Yesterday I was sitting on the couch, reading. Well, to be perfectly honest, I was holding a book, looking at the words, but my mind had wandered off to some other place.
I was thinking about last week. About the changes at work, with and for our society. But I also thought about my D/s.
Relationships go through changes, with and without viruses out there. Some changes are permanent, some just for the time being. And sometimes there are several changes happening at the same time.
As I was sitting there, thinking, I realised that I haven’t used the word “Sir” as often as I used to. Not while talking, nor while texting. It’s not that I wasn’t feeling it at all. But…
My solution for that problem was to ask for “mean day/s”. Just as I thought that, I knew I wasn’t there yet.
Recently my feelings got hurt and thought it didn’t change what we feel for each other and are working through it, it still hurts.
I didn’t think it did, but it does. I thought about the situation for just one second and realised that the memory needs to be put away.
So here’s what I do. What I have been doing for as long as I can remember.
Whenever I experience something that hurt me or was embarrassing or uncomfortable or simply bad, I force myself to not think about it. I take the experience, the thought, the feeling und put it away. In a drawer.
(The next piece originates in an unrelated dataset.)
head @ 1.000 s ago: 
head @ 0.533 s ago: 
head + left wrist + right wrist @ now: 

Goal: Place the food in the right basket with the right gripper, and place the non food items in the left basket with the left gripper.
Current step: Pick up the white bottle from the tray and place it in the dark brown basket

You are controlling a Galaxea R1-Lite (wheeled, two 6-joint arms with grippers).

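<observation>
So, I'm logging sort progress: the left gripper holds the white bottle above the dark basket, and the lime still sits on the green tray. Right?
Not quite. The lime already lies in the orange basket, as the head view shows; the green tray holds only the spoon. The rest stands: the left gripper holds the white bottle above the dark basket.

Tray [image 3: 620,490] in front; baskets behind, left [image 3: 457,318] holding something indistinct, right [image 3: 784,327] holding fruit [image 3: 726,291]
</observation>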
And every now and then I open the drawer and check what the content of the drawer does to me.
If it still hurts or makes me feel anything really, I close the drawer again, as fast as I can, and check on it later – in a few days, weeks, years.
At some point I open a drawer and don’t feel anything. Then I can move on. Sometimes it even feels like whatever happened, happened to a different person. And every now and then memories stay in the drawer so long that they are almost forgotten.
Yes, that is denial. I am very much aware of that. On the one hand it helps me to go on with my life and not obsess about one event, one memory, one feeling.
On the other hand it also allows me to not deal with things which should be dealt with. By putting whatever I experienced away I allow myself to not work through it. And that can lead to repeating mistakes, finding myself in similar situations, and getting hurt or hurting myself the very same way.
It’s two sides to one coin really. And while it shouldn’t be a long term solution, it can help.
Never underestimate the power of denial…
I actually like your drawer idea – you are managing the hurt and that is positive. I think i may try that!